#### TASK DESCRIPTION
Reproduce every line that appears below, precisely and completely.
● ● ● ●
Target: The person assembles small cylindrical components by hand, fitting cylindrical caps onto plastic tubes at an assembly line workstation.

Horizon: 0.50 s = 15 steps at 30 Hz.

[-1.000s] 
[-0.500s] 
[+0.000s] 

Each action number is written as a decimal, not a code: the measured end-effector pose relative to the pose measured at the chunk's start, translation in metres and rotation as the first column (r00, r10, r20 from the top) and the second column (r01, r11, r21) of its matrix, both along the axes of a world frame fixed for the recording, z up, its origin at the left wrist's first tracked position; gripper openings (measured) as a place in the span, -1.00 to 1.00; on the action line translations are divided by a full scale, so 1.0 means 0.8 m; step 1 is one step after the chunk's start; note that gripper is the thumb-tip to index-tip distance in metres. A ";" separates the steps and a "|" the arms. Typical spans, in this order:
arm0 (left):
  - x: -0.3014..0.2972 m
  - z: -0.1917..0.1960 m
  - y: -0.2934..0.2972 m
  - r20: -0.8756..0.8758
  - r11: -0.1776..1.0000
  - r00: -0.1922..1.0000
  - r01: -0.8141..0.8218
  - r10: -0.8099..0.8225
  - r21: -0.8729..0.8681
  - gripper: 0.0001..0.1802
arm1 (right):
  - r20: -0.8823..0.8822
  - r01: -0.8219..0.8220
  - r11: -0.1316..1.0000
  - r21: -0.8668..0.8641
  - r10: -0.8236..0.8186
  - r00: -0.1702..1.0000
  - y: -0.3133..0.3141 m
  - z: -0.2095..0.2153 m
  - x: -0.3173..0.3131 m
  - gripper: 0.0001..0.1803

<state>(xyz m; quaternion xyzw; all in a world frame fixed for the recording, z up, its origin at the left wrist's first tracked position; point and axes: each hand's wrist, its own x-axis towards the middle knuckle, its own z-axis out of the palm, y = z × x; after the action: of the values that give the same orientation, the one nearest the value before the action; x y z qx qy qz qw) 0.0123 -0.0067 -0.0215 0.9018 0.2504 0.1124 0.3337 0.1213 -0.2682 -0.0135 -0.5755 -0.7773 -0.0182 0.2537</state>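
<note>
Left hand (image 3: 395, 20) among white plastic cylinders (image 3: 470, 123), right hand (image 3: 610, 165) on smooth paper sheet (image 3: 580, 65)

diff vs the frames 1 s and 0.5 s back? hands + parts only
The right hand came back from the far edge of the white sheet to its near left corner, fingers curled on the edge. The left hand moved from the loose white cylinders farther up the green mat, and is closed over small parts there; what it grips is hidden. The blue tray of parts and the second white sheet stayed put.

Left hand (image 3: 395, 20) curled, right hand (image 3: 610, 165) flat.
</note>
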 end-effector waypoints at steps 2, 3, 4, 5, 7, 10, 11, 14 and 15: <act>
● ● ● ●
#### ANSWER
Target: The person assembles small cylindrical components by hand, fitting cylindrical caps onto plastic tubes at an assembly line workstation.

Horizon: 0.50 s = 15 steps at 30 Hz.

[-1.000s] 
[-0.500s] 
[+0.000s] 

Each action number is written as a decimal, not a code: the measured end-effector pose relative to the pose measured at the chunk's start, translation in metres and rotation as the first column (r00, r10, r20 from the top) and the second column (r01, r11, r21) of its matrix, both along the axes of a world frame fixed for the recording, z up, its origin at the left wrist's first tracked position; gripper openings (measured) as a place in the span, -1.00 to 1.00; on the action line translations are divided by a full scale, so 1.0 means 0.8 m; step 1 is one step after the chunk's start; note that gripper is the thumb-tip to index-tip distance in metres. A ";" separates the steps and a "|" the arms. Typical spans, in this order:
arm0 (left):
  - x: -0.3014..0.2972 m
  - z: -0.1917..0.1960 m
  - y: -0.2934..0.2972 m
  - r20: -0.8756..0.8758
  - r11: -0.1776..1.0000
  - r00: -0.1922..1.0000
  - r01: -0.8141..0.8218
  - r10: -0.8099..0.8225
  - r21: -0.8729..0.8681
  - gripper: 0.0001..0.1802
arm1 (right):
  - r20: -0.8823..0.8822
  - r01: -0.8219..0.8220
  - r11: -0.1316..1.0000
  - r21: -0.8668..0.8641
  - r10: -0.8236..0.8186
  - r00: -0.1702..1.0000
  - y: -0.3133..0.3141 m
  - z: -0.2095..0.2153 m
  - x: -0.3173..0.3131 m
  - gripper: 0.0001..0.1803

<state>(xyz m; quaternion xyzw; all in a world frame fixed for the recording, z up, its origin at the left wrist's first tracked position; point and axes: each hand's wrist, its own x-axis towards the middle knuckle, its own z-axis out of the palm, y = z × x; after the action: of the values that give the same orientation, the one nearest the value before the action; x y z qx qy qz qw) 0.0123 -0.0067 -0.0215 0.9018 0.2504 0.1124 0.3337 0.1213 -0.2682 -0.0135 -0.5755 -0.7773 -0.0182 0.2537</state>
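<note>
Left hand (image 3: 395, 20) among white plastic cylinders (image 3: 470, 123), right hand (image 3: 610, 165) on smooth paper sheet (image 3: 580, 65)

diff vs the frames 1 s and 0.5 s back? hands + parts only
The right hand came back from the far edge of the white sheet to its near left corner, fingers curled on the edge. The left hand moved from the loose white cylinders farther up the green mat, and is closed over small parts there; what it grips is hidden. The blue tray of parts and the second white sheet stayed put.

Left hand (image 3: 395, 20) curled, right hand (image 3: 610, 165) flat.
</note>
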 end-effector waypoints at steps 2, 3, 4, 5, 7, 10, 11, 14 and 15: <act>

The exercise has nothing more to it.